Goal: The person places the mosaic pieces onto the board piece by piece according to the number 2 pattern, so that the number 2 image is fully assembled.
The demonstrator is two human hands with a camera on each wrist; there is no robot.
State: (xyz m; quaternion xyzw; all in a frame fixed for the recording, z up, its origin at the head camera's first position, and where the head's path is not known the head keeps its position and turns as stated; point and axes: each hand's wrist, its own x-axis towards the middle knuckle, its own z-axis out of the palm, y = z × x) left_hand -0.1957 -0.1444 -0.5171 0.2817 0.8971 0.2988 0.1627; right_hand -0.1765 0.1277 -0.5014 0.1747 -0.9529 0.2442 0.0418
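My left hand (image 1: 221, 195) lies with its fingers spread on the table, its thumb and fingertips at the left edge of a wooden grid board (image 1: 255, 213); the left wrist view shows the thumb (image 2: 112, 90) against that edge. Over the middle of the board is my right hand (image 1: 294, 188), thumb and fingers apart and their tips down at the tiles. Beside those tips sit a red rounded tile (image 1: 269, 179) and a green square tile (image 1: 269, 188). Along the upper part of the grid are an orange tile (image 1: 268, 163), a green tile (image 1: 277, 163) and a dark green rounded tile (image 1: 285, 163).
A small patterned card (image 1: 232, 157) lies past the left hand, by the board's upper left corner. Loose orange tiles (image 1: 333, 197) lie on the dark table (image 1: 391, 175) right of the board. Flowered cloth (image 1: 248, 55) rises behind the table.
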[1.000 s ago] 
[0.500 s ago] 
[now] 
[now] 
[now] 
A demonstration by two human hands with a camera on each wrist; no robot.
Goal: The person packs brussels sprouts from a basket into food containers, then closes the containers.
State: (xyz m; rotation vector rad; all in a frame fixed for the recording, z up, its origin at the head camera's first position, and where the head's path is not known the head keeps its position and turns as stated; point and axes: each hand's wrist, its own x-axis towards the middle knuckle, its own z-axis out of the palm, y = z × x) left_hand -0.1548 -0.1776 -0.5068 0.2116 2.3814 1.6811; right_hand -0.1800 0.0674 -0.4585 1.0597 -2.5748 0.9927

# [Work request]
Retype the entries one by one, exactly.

# [Answer to this exercise]
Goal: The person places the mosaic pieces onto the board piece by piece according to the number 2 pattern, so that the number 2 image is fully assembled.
The demonstrator is two human hands with a camera on each wrist; there is no robot.
State: (xyz m; quaternion xyzw; all in a frame fixed for the recording, z up, its origin at the head camera's first position, and where the head's path is not known the head keeps its position and turns as stated; point and axes: each hand's wrist, its own x-axis towards the middle knuckle, its own z-axis out of the palm, y = z × x) left_hand -0.1957 -0.1444 -0.5171 0.2817 0.8971 0.2988 0.1627; right_hand -0.1765 0.1277 -0.5014 0.1747 -0.9529 0.2442 0.0418
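My left hand (image 1: 221, 195) lies with its fingers spread on the table, its thumb and fingertips at the left edge of a wooden grid board (image 1: 255, 213); the left wrist view shows the thumb (image 2: 112, 90) against that edge. Over the middle of the board is my right hand (image 1: 294, 188), thumb and fingers apart and their tips down at the tiles. Beside those tips sit a red rounded tile (image 1: 269, 179) and a green square tile (image 1: 269, 188). Along the upper part of the grid are an orange tile (image 1: 268, 163), a green tile (image 1: 277, 163) and a dark green rounded tile (image 1: 285, 163).
A small patterned card (image 1: 232, 157) lies past the left hand, by the board's upper left corner. Loose orange tiles (image 1: 333, 197) lie on the dark table (image 1: 391, 175) right of the board. Flowered cloth (image 1: 248, 55) rises behind the table.
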[1.000 s ago] 
[0.500 s ago] 
[now] 
[now] 
[now] 
A demonstration by two human hands with a camera on each wrist; no robot.
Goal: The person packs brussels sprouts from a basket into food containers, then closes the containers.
State: (xyz m; rotation vector rad; all in a frame fixed for the recording, z up, its origin at the head camera's first position, and where the head's path is not known the head keeps its position and turns as stated; point and axes: each hand's wrist, its own x-axis towards the middle knuckle, its own z-axis out of the palm, y = z × x) left_hand -0.1548 -0.1776 -0.5068 0.2116 2.3814 1.6811; right_hand -0.1800 0.0674 -0.4585 1.0597 -2.5748 0.9927

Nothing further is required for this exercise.